What to do: Among the entries, find the lines with the string "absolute" and copy them.

Records excerpted from a collection:
<<<<
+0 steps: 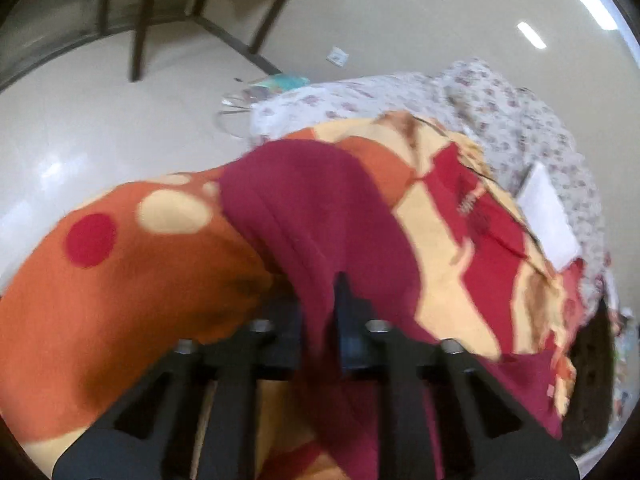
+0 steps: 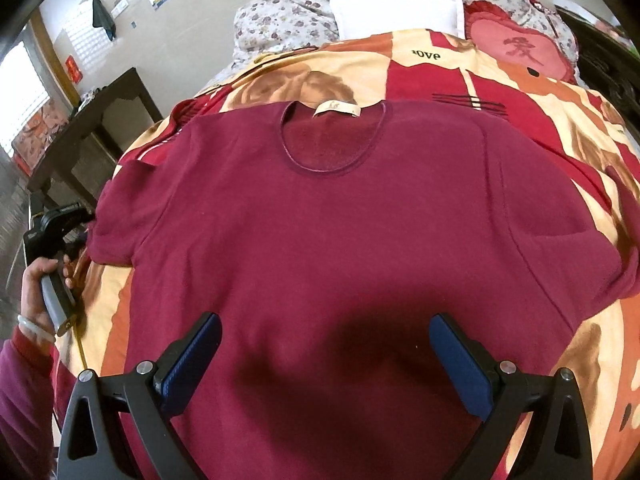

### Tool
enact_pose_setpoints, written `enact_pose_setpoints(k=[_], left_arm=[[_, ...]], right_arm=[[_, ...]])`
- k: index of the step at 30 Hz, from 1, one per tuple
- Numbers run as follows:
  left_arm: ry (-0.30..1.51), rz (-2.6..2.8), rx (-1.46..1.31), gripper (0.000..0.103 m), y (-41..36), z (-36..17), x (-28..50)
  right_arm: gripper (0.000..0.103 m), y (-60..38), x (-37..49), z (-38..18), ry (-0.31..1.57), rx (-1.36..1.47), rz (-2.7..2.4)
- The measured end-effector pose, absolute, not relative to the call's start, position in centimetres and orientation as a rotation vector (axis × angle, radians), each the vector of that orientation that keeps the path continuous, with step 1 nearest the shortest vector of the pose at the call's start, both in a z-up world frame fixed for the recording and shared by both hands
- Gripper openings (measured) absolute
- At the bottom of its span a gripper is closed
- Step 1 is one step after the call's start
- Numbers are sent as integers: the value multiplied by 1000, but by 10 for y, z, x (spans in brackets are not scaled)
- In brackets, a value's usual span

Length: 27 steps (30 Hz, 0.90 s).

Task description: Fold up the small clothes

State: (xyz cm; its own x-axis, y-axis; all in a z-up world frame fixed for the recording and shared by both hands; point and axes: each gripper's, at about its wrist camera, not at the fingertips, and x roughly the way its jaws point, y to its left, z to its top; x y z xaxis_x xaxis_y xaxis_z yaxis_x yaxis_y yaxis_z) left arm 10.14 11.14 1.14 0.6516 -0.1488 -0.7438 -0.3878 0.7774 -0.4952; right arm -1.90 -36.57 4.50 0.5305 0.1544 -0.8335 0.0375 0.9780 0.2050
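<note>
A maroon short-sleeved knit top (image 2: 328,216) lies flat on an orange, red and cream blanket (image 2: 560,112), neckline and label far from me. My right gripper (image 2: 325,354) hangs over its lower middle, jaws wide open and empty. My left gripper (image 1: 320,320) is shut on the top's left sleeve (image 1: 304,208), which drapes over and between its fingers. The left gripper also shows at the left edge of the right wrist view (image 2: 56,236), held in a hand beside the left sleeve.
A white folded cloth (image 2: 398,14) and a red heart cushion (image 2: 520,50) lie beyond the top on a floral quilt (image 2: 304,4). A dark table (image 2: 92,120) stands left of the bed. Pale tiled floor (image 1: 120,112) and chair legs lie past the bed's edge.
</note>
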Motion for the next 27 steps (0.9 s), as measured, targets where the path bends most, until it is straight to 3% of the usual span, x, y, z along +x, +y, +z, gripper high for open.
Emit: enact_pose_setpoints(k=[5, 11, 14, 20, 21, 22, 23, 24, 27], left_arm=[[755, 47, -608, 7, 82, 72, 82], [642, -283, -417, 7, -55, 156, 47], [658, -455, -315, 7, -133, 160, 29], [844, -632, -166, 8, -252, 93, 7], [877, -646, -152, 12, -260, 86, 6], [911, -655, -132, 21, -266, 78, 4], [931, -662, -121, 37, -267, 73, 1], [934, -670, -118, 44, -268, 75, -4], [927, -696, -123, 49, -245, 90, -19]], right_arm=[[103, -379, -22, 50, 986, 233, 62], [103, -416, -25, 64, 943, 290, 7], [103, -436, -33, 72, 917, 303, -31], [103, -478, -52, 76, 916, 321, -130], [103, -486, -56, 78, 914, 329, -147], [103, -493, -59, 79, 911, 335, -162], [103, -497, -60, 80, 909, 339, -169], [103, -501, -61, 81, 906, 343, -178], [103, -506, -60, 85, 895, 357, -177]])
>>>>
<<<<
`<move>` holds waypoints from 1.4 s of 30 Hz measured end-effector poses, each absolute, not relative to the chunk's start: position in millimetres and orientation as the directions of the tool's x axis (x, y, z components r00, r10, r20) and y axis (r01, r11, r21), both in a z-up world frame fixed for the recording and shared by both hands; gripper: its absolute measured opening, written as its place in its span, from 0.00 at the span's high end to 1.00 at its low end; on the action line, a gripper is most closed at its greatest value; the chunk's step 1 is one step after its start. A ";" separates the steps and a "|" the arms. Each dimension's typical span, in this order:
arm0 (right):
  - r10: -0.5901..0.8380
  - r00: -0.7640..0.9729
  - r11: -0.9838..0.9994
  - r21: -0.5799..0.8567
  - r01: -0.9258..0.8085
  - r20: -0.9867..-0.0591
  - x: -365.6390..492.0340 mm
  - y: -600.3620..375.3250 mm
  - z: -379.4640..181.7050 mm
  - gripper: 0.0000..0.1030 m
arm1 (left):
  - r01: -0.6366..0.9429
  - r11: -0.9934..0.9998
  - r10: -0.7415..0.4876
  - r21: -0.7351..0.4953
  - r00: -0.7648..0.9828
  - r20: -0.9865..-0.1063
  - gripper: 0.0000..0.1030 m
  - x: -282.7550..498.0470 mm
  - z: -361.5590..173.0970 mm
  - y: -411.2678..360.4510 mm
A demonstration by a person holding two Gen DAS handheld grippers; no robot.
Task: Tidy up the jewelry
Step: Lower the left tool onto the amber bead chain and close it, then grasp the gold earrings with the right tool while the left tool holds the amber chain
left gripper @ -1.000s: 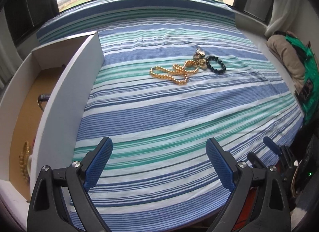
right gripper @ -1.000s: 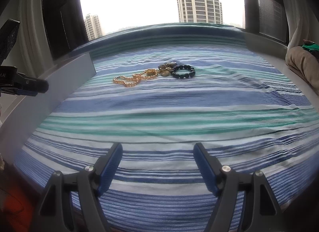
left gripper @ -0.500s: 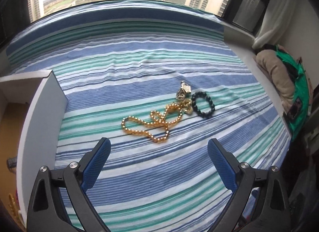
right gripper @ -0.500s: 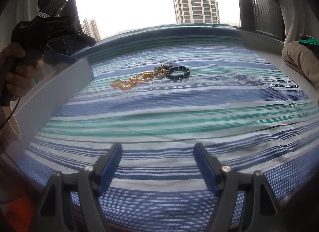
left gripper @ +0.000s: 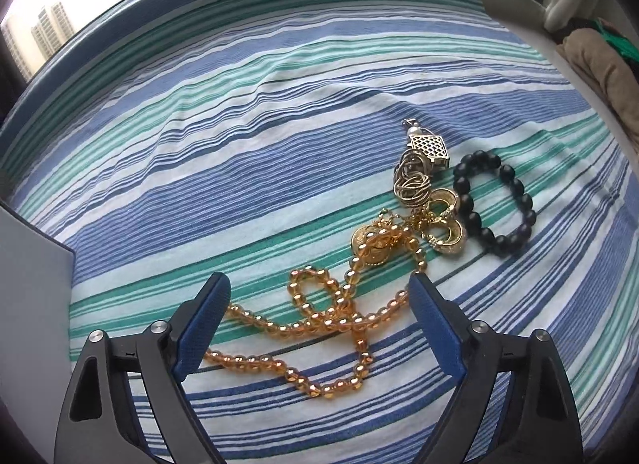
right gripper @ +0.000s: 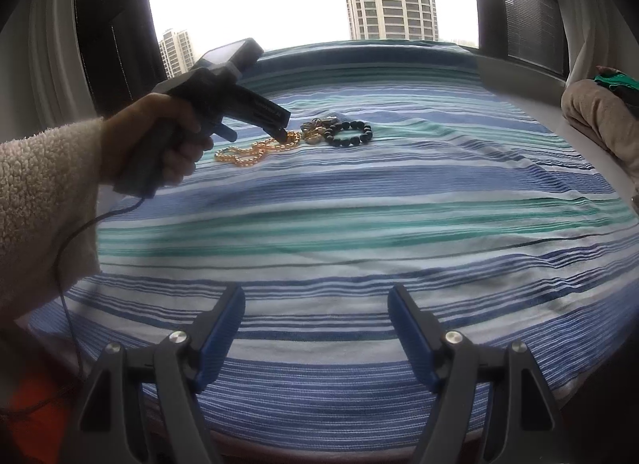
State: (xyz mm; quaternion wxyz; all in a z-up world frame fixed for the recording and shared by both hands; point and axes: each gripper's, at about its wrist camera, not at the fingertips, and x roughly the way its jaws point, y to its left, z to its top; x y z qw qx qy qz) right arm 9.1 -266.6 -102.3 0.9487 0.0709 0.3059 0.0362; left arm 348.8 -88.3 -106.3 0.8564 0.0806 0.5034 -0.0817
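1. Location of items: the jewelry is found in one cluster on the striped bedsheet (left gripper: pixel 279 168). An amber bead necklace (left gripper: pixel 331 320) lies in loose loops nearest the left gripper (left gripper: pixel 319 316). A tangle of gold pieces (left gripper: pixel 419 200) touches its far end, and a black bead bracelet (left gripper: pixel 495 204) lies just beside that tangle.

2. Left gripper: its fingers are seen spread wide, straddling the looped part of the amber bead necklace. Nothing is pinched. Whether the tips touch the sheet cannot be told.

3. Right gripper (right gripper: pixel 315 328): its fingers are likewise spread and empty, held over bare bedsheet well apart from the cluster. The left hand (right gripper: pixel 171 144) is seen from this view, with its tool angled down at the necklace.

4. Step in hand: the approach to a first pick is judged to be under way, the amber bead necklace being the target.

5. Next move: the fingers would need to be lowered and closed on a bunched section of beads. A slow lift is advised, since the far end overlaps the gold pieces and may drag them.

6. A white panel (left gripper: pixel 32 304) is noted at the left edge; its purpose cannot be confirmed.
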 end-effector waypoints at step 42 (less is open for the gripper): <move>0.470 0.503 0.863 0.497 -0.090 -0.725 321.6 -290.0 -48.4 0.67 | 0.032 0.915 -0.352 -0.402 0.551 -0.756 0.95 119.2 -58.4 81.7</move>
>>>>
Output of the exercise:
- The measured end-effector pose, absolute, not relative to the call's start, position in centimetres and orientation as a rotation vector (axis × angle, radians), each the vector of that orientation that keeps the path continuous, with step 1 nearest the shortest vector of the pose at the call's start, both in a z-up world frame fixed for the recording and shared by both hands
- Gripper openings (measured) absolute
`<move>` holds waypoints from 1.4 s of 30 Hz measured end-effector poses, each absolute, not relative to the chunk's start: position in millimetres and orientation as the directions of the tool's x axis (x, y, z components r00, r10, r20) and y axis (r01, r11, r21), both in a z-up world frame fixed for the recording and shared by both hands; gripper: its absolute measured opening, written as its place in its span, from 0.00 at the span's high end to 1.00 at its low end; on the action line, a gripper is most closed at its greatest value; the chunk's step 1 is one step after its start. A ";" separates the steps and a "|" the arms. Each dimension's typical span, in this order:

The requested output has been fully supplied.